— Source data —
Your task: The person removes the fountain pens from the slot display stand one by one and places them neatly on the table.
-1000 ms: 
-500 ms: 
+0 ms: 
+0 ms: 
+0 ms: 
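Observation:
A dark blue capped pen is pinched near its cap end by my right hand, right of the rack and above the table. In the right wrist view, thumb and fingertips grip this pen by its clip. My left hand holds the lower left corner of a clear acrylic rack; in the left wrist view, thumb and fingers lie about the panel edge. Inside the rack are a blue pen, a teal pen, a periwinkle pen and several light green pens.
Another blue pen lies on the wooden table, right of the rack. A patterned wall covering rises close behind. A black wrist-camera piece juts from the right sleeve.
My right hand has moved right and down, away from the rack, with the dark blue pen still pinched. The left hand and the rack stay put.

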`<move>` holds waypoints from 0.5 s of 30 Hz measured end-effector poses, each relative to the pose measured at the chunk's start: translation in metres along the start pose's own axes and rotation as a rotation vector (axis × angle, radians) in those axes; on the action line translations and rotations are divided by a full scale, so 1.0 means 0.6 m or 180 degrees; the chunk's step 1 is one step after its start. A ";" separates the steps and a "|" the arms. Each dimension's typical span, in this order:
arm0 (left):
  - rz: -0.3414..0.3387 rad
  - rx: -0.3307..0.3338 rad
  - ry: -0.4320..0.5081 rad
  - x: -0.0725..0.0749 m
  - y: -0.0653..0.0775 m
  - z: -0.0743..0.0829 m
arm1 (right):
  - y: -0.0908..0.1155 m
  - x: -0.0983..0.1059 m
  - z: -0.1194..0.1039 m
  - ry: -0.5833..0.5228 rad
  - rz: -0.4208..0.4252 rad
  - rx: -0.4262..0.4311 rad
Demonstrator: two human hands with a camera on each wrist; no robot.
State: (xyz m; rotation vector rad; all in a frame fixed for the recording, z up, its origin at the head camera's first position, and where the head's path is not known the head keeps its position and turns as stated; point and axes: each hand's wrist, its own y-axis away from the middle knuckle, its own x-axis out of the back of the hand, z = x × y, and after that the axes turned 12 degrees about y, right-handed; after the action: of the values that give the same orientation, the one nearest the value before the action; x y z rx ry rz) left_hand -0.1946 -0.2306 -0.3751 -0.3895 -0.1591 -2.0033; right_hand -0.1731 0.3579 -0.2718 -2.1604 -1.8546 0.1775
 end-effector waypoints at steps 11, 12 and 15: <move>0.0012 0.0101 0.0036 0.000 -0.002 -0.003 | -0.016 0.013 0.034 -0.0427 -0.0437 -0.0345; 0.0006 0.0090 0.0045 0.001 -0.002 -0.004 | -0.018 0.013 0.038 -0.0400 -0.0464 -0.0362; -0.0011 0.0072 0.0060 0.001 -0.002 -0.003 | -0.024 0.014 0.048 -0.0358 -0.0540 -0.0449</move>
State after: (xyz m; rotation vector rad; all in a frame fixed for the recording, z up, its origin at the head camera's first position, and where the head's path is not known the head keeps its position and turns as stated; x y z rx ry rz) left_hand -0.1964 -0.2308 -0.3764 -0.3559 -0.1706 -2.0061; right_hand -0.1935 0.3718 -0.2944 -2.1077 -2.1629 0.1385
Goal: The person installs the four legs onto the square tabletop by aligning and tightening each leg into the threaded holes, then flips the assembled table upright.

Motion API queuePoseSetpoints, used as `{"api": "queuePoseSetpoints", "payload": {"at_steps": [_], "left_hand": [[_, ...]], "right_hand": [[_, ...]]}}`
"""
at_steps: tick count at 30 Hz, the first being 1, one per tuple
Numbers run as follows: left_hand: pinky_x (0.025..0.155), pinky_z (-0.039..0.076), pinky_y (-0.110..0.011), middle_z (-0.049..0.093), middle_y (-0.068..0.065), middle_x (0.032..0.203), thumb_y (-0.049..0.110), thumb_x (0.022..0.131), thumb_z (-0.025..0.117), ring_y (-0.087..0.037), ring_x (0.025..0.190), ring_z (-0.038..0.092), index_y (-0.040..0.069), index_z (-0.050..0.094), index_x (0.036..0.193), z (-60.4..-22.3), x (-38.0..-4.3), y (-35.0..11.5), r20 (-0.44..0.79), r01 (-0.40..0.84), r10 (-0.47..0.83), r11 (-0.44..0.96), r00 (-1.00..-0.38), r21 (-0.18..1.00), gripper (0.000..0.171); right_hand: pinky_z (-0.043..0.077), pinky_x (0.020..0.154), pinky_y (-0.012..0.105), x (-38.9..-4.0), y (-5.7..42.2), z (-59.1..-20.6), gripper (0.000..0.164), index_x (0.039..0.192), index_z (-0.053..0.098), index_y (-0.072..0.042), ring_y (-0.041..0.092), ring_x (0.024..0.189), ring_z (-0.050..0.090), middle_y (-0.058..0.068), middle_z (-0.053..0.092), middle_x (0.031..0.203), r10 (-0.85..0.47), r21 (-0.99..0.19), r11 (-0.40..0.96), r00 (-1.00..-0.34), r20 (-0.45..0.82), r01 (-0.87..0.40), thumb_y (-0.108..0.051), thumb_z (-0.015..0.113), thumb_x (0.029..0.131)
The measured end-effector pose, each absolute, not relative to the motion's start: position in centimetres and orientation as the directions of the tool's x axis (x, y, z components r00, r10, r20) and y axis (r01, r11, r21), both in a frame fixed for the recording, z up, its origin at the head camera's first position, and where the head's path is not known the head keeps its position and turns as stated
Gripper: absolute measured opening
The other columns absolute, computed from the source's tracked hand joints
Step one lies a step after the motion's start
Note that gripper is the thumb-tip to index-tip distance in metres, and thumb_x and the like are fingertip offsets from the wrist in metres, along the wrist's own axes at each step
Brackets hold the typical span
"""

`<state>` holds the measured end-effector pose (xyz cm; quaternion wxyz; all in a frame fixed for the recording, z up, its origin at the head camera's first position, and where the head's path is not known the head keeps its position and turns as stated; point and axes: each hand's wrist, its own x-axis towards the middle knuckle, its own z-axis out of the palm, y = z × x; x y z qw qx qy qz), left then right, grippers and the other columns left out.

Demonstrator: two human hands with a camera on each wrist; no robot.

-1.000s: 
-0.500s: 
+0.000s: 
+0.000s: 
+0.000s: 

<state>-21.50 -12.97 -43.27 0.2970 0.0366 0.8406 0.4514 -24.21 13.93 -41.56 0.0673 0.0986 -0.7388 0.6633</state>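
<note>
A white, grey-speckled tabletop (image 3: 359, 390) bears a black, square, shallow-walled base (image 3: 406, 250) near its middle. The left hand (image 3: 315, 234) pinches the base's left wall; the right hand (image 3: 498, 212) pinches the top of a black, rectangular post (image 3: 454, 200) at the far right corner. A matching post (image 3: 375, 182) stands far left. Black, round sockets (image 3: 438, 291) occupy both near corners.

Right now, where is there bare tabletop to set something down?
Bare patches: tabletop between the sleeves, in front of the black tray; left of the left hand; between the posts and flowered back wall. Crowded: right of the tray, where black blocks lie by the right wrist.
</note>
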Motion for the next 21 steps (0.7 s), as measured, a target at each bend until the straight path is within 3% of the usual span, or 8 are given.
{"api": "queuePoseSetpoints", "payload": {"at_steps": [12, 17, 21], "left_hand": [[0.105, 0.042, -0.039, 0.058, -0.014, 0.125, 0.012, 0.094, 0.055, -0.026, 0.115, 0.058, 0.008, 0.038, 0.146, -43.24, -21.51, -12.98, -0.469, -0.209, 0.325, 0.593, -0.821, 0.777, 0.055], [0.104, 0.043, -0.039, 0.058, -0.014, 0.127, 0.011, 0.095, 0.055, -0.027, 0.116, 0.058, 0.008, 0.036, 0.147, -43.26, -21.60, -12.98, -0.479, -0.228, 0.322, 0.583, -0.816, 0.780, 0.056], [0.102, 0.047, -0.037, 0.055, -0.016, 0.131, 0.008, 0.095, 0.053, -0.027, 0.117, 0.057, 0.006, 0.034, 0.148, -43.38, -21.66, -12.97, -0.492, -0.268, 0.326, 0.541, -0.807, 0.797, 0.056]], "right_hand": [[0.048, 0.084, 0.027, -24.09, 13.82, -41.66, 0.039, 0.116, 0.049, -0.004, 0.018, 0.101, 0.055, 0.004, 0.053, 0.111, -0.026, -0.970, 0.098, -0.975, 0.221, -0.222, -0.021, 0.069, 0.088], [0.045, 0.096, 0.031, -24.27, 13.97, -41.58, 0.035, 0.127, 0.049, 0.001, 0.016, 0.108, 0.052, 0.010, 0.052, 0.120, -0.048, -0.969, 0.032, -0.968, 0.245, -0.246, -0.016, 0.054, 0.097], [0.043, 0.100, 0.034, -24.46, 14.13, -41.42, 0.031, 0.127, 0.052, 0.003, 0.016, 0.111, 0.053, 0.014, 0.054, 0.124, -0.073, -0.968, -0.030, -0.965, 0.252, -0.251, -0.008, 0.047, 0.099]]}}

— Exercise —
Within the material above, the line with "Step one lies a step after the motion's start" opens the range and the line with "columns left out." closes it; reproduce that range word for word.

— Exercise answer —
Step one lies a step after the motion's start
Note that gripper is the thumb-tip to index-tip distance in metres, and thumb_x and the like are fingertip offsets from the wrist in metres, along the wrist's own axes at each step
Brackets hold the typical span
"""

`<state>` holds the measured end-effector pose (xyz cm; quaternion wxyz; all in a frame fixed for the recording, z up, its origin at the head camera's first position, and where the head's path is not known the head keeps its position and turns as stated; point and axes: each hand's wrist, its own x-axis towards the middle knuckle, its own z-axis out of the palm, y = z × x; x y z qw qx qy qz), left then right, grippers and the other columns left out.

This is the complete output.